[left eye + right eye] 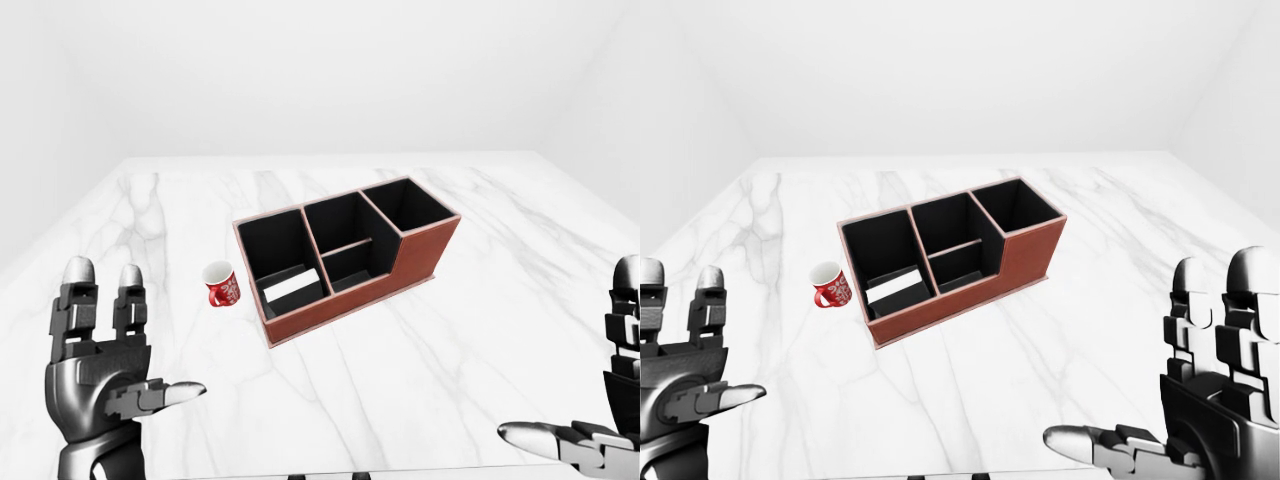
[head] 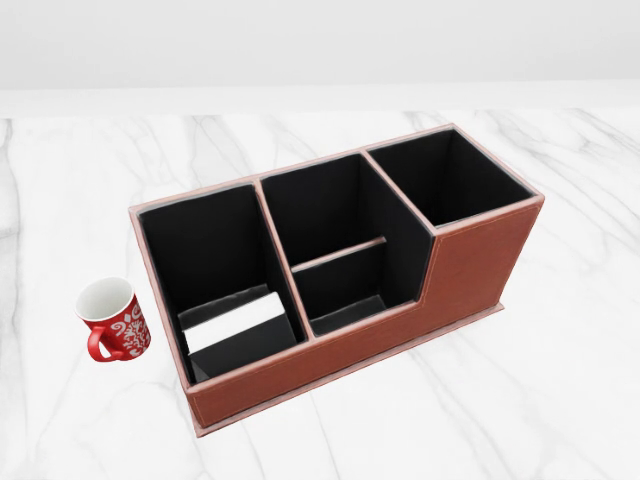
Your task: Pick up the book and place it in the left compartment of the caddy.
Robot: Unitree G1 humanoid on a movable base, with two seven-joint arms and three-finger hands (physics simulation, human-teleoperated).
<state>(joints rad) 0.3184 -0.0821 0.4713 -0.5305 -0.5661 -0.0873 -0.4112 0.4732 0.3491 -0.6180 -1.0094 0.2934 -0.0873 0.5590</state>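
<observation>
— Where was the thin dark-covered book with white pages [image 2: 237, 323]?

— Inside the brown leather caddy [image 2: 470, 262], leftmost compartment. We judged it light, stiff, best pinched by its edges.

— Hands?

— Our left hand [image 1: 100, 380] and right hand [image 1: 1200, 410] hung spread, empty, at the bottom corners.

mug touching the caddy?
Apart. In the head view a strip of bare marble shows between the red mug and the caddy wall at its left end; the left-eye view shows the same gap.
</observation>
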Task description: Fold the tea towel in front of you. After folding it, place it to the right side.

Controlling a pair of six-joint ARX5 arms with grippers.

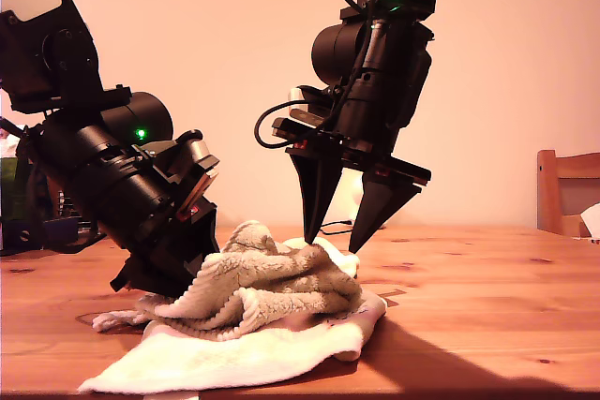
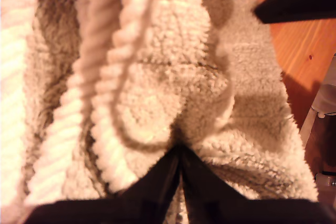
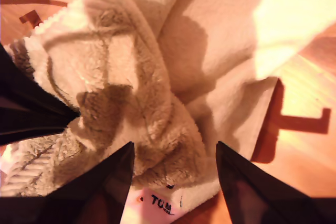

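one tea towel (image 1: 253, 311), two pincers, one chair (image 1: 567, 192)

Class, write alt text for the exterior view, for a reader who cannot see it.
A crumpled beige tea towel lies bunched on a wooden table. My first gripper, at the exterior view's left, is shut on its fabric, while my second gripper hangs open over the towel's far edge.

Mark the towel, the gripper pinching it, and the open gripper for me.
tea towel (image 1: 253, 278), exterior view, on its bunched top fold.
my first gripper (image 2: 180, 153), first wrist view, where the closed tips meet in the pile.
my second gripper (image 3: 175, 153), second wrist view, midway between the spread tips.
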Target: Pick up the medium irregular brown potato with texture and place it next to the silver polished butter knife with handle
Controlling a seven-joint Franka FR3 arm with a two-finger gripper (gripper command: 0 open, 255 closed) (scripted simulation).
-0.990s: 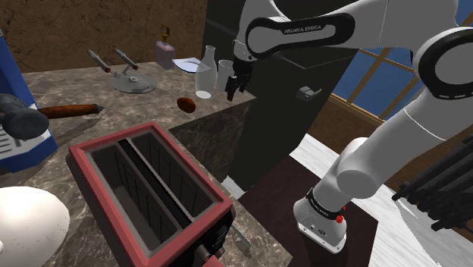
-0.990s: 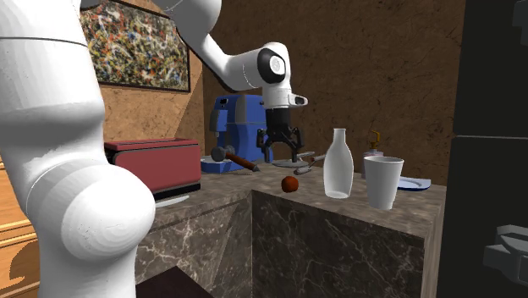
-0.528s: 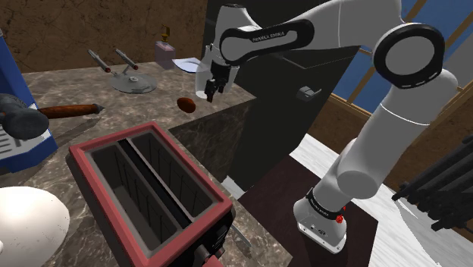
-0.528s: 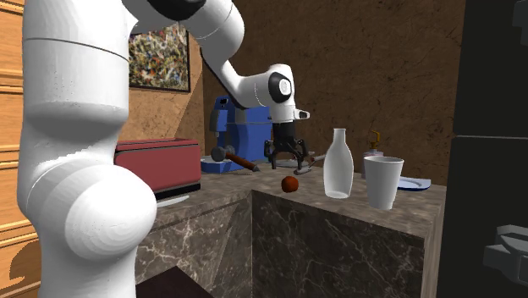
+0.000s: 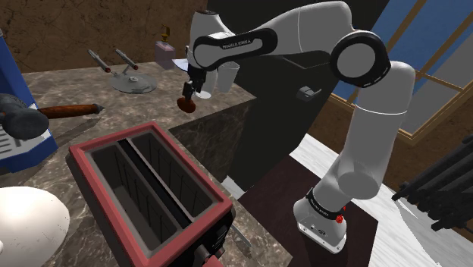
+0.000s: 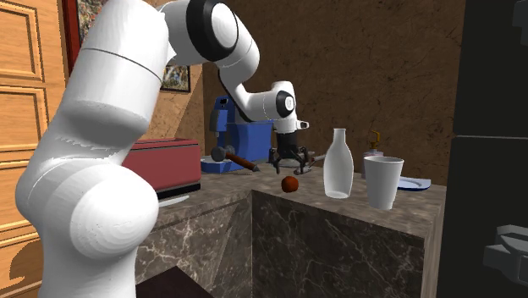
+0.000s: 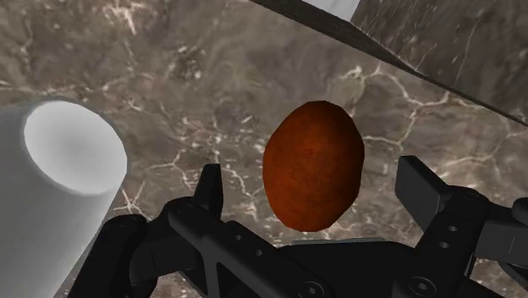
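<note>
Shoulder view: fingers (image 5: 187, 92) poised directly over brown potato (image 5: 186, 105) near bench (image 5: 121, 114) corner, lined up for grasp.
Second exterior view: potato (image 6: 289, 184) lies on bench, fingers just above.
Wrist view: fingers (image 7: 210, 188) spread, straddling potato (image 7: 313, 163) without contact; likely ready to descend and close.

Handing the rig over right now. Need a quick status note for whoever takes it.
Hand: open, just above the potato, fingers either side, not touching it.
Potato: lying on the marble counter, near its edge.
Butter knife: two grey-handled utensils at the counter's back; cannot tell which.
Done: nothing grasped.
Left: close, lift, carry, set down beside the knife.
</note>
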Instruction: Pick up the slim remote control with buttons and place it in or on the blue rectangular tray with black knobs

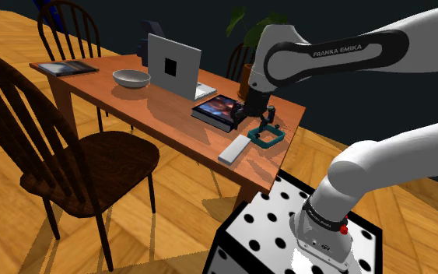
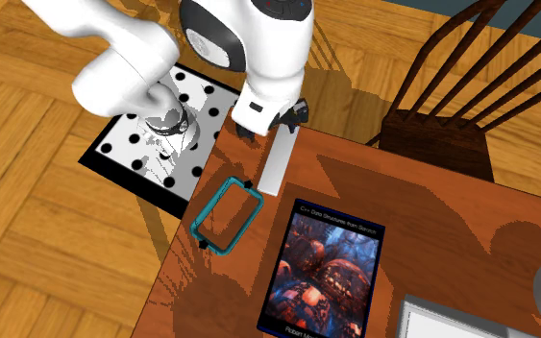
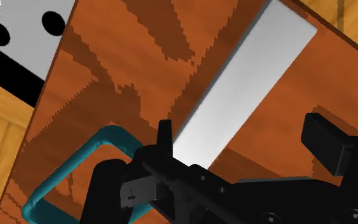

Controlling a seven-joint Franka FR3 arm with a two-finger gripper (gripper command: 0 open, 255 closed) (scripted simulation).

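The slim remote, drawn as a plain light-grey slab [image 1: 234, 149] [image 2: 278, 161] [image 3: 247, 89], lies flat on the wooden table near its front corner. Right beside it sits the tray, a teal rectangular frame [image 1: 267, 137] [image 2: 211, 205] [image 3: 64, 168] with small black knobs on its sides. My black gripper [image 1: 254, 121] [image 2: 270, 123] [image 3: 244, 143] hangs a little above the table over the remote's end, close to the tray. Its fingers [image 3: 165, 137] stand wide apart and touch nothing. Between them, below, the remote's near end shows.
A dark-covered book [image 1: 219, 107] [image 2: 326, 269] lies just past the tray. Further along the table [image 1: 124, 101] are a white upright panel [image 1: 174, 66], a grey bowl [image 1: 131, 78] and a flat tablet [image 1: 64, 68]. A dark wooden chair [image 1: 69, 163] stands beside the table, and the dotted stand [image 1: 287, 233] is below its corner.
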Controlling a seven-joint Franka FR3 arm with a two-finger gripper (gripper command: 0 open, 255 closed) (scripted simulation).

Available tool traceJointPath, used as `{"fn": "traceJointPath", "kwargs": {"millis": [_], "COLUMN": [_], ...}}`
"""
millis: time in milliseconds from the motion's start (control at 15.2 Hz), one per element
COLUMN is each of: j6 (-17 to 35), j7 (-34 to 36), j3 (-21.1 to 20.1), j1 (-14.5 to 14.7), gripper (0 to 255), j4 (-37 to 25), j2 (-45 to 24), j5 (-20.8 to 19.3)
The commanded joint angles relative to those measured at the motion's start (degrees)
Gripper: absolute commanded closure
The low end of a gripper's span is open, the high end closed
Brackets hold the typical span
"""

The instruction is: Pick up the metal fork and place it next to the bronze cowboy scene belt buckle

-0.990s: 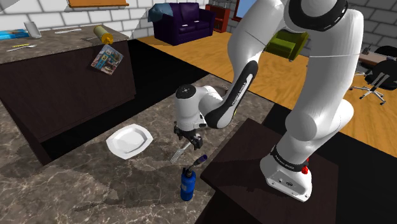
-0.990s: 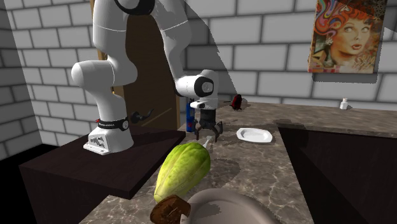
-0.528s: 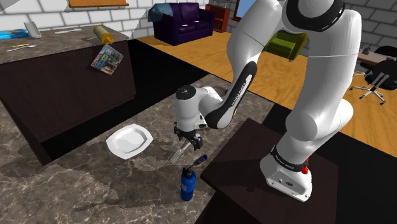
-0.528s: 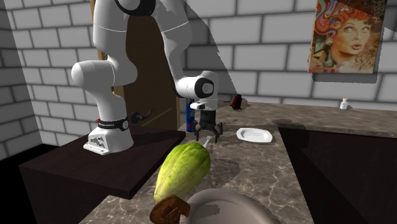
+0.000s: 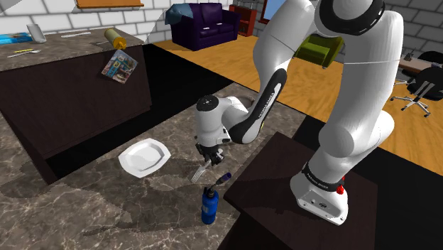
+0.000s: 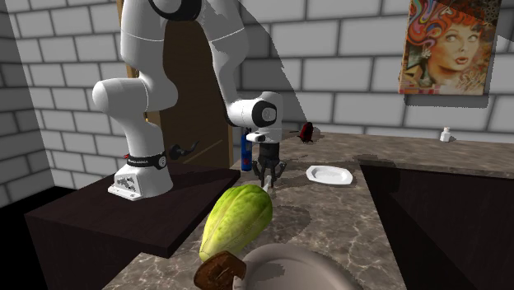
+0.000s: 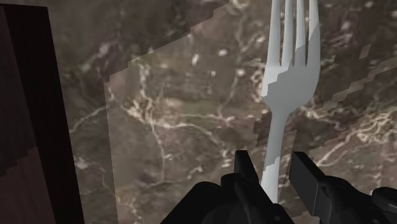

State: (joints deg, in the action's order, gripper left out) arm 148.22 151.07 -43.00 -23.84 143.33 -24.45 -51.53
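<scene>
A pale metal fork [image 7: 287, 76] lies flat on the marbled counter [image 7: 178, 114], tines pointing away from the hand. My gripper [image 7: 273, 167] is down at the counter with its fingers drawn in around the fork's handle. Seen from the shoulder, the fork [image 5: 200, 171] pokes out below the gripper [image 5: 211, 158], between the white plate and the blue bottle. From the second exterior camera, the gripper [image 6: 268, 183] stands low over the counter. A brown rounded piece [image 6: 221, 270], perhaps the buckle, sits at that view's bottom edge.
A white plate [image 5: 145, 156] lies just beside the fork, and a blue bottle [image 5: 210, 202] stands close on the near side. The dark stand [image 5: 284, 185] borders the counter. A large green fruit [image 6: 237, 218] and a grey dish [image 6: 296, 272] sit further along.
The fingers, spread wide on either side of the fork's handle a moment ago, have come together on it. The arm and the fork have stayed where they were.
</scene>
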Motion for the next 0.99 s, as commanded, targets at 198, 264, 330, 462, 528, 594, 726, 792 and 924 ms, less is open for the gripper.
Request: {"fn": "traceJointPath", "kwargs": {"millis": [198, 264, 330, 462, 528, 594, 726, 792, 924], "j6": [-0.2, -0.5, -0.7, -1.2, -1.4, -1.6, -2.1, -2.4, -2.8], "j7": [-1.0, -2.0, -3.0, -5.2, -6.3, -7.5, -10.0, -11.3, -14.2], "j3": [-1.0, -2.1, -3.2, -5.5, -6.7, -7.9, -10.5, -11.8, -14.6], "j1": [-0.8, -1.6, -2.5, -4.2, -5.1, -6.1, -8.1, -9.1, -11.3], "gripper": [255, 255, 255, 255, 255, 255, 255, 255, 255], "j4": [0.4, 0.7, 1.0, 1.7, 1.9, 2.2, 2.8, 3.0, 3.4], "j2": [0.9, 1.9, 2.9, 4.8, 5.8, 6.9, 9.0, 10.2, 12.6], "j5": [1.3, 2.7, 4.1, 7.0, 8.5, 10.1, 13.5, 15.3, 19.3]}}
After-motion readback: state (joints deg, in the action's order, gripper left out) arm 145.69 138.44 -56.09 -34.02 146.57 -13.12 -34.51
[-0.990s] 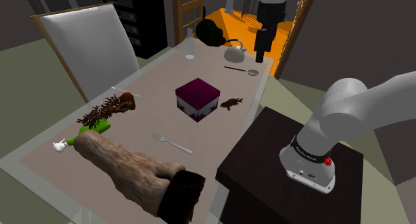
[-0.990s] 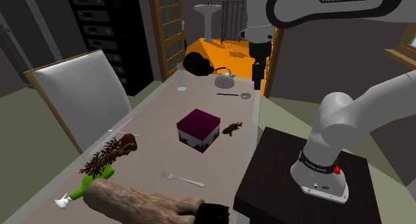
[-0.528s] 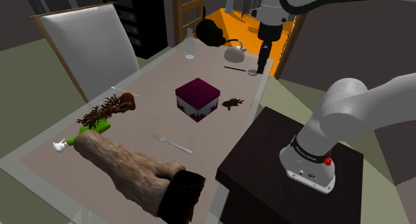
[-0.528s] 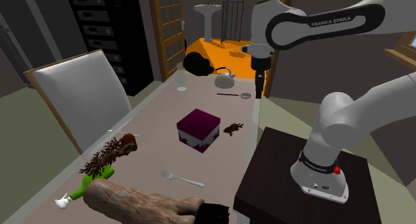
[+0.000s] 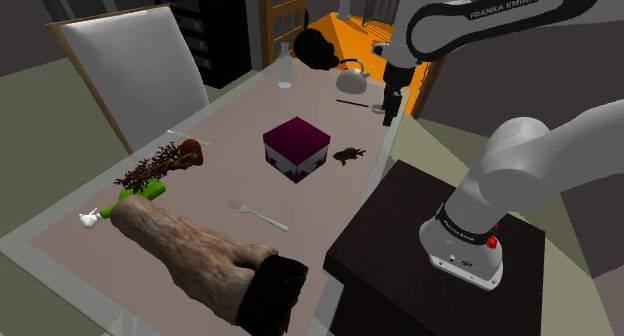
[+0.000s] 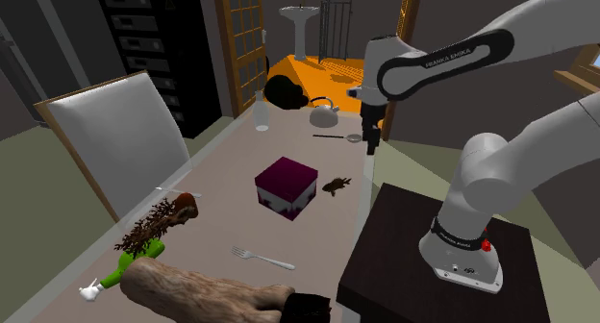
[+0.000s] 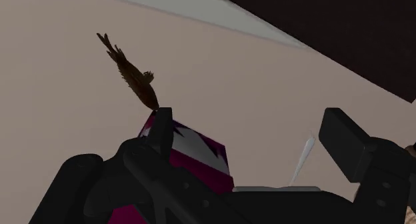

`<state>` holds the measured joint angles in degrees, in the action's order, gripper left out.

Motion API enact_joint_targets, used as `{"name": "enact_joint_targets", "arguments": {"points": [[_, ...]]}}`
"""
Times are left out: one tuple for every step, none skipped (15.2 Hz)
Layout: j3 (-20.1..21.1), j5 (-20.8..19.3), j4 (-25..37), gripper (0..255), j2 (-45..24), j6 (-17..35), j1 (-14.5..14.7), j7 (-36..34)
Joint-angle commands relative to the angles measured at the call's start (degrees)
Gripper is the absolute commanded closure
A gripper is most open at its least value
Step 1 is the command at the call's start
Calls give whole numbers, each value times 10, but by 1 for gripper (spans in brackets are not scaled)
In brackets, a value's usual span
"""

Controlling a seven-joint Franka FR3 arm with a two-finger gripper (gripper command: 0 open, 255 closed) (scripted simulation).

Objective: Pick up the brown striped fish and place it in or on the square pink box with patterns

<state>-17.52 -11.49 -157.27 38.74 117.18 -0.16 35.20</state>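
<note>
Gripper: my black two-finger gripper [image 5: 389, 111] hangs over the far end of the beige table [image 5: 225, 134], fingers spread wide, nothing between them

Fish: small brown striped fish [image 5: 349, 154] lies flat on the tabletop near the box, on the side toward my dark stand [image 5: 400, 234]; a gap shows between fish and box

Box: square magenta box with a white jagged pattern on its sides [image 5: 296, 149], upright at mid-table, lid closed

Wrist view: box sits low by my one finger, fish just past it

Fork: silver fork [image 5: 258, 214] lies on the table nearer the stand end, well apart from the fish

Far end: grey kettle [image 5: 350, 80] and a long-handled spoon [image 5: 362, 106] near my gripper
</note>
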Motion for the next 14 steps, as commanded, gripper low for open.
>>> {"name": "enact_joint_targets", "arguments": {"points": [[-33, -11, -10, 0, -33, 52, 2, 48], [-50, -13, -12, 0, -53, 77, 5, 72], [-67, -14, -12, 0, -75, 103, 10, 96], [-84, -12, -12, 0, -98, 129, 16, 121], [-102, -8, -9, 0, -123, 154, 24, 148], [-121, -1, -6, 0, -149, 180, 33, 176], [-140, 10, -2, 0, -176, 204, 45, 206], [-159, 26, 4, 0, -204, 228, 59, 239], [-179, 48, 11, 0, -234, 251, 75, 276], [-199, 76, 19, 0, -265, 273, 94, 317], [-219, 114, 29, 0, -298, 292, 115, 365], [-237, 162, 40, 0, -333, 308, 136, 419], [-250, 222, 54, 0, -370, 321, 154, 480], [-253, 288, 70, 0, -410, 327, 165, 547]]}}
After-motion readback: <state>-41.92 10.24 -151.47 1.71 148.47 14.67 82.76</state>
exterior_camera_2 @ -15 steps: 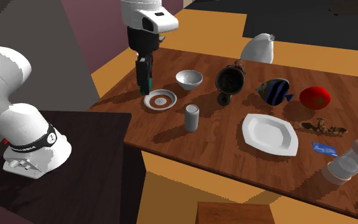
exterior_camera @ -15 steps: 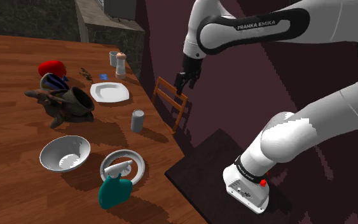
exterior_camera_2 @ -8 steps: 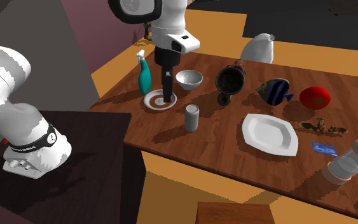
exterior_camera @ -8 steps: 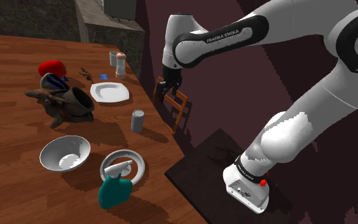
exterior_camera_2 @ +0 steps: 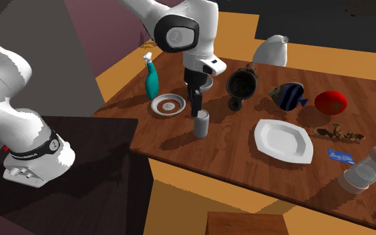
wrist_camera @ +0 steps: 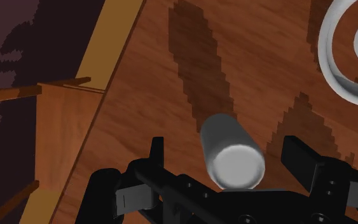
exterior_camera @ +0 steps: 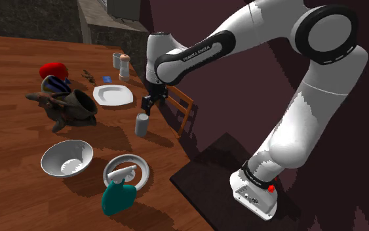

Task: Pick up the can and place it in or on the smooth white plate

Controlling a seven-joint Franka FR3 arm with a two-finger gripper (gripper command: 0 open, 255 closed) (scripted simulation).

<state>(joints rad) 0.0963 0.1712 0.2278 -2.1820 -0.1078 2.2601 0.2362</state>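
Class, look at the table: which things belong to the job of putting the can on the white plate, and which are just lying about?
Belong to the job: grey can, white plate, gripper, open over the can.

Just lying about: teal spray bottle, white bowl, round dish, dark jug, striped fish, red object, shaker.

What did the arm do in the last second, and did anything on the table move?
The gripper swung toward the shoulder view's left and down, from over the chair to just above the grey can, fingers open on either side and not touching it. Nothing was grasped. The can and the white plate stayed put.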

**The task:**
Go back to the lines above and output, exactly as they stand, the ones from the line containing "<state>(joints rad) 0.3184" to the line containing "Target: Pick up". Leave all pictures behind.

**Reply to the exercise:**
<state>(joints rad) 0.3184 -0.0821 0.4713 -0.5305 -0.5661 -0.0873 -0.4112 0.4732 0.3491 -0.6180 -1.0094 0.2934 -0.0873 0.5590</state>
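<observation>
— Where was the thin dark-covered book with white pages [image 2: 237, 323]?

— Inside the brown leather caddy [image 2: 470, 262], leftmost compartment. We judged it light, stiff, best pinched by its edges.

— Hands?

— Our left hand [image 1: 100, 380] and right hand [image 1: 1200, 410] hung spread, empty, at the bottom corners.

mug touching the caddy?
Apart. In the head view a strip of bare marble shows between the red mug and the caddy wall at its left end; the left-eye view shows the same gap.
</observation>
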Task description: Fold the tea towel in front of you. After folding it, place it to the right side.

Controlling a pair of six-joint ARX5 arms with grippers.


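one tea towel (image 1: 253, 311), two pincers, one chair (image 1: 567, 192)

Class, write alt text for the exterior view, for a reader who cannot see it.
A crumpled beige tea towel lies bunched on a wooden table. My first gripper, at the exterior view's left, is shut on its fabric, while my second gripper hangs open over the towel's far edge.

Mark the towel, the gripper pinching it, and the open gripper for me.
tea towel (image 1: 253, 278), exterior view, on its bunched top fold.
my first gripper (image 2: 180, 153), first wrist view, where the closed tips meet in the pile.
my second gripper (image 3: 175, 153), second wrist view, midway between the spread tips.
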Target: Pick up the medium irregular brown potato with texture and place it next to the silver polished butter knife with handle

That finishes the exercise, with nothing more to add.